# Exercise instructions
The word "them": say how many lines of the data below contain it, and give the number alone.

── Data provided

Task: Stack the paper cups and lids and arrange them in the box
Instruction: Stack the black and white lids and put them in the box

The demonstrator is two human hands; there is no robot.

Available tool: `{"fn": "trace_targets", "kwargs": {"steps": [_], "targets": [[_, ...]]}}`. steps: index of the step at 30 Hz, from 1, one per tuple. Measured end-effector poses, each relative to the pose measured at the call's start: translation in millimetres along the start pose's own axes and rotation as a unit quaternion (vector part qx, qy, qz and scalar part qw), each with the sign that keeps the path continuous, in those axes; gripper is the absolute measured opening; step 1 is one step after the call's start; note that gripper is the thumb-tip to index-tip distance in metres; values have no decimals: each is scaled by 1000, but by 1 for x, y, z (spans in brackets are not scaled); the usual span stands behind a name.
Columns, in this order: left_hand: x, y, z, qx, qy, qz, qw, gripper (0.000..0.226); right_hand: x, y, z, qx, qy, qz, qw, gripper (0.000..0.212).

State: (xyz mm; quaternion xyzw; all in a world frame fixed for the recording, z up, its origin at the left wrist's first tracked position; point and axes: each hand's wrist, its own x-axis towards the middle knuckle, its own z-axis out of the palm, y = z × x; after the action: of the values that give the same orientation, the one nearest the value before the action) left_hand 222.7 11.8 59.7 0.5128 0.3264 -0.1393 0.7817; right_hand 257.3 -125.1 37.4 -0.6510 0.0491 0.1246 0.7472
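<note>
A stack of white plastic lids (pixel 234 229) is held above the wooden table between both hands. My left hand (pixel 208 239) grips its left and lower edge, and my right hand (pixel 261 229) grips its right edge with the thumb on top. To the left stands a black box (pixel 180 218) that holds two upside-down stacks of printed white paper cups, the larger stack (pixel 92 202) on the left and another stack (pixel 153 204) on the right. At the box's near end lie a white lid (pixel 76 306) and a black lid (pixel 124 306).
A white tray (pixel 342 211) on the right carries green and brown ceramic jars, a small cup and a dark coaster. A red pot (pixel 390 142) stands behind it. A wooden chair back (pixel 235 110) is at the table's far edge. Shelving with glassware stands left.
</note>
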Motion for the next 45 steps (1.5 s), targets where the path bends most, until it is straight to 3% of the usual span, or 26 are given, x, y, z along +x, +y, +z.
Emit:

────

# Task solution
2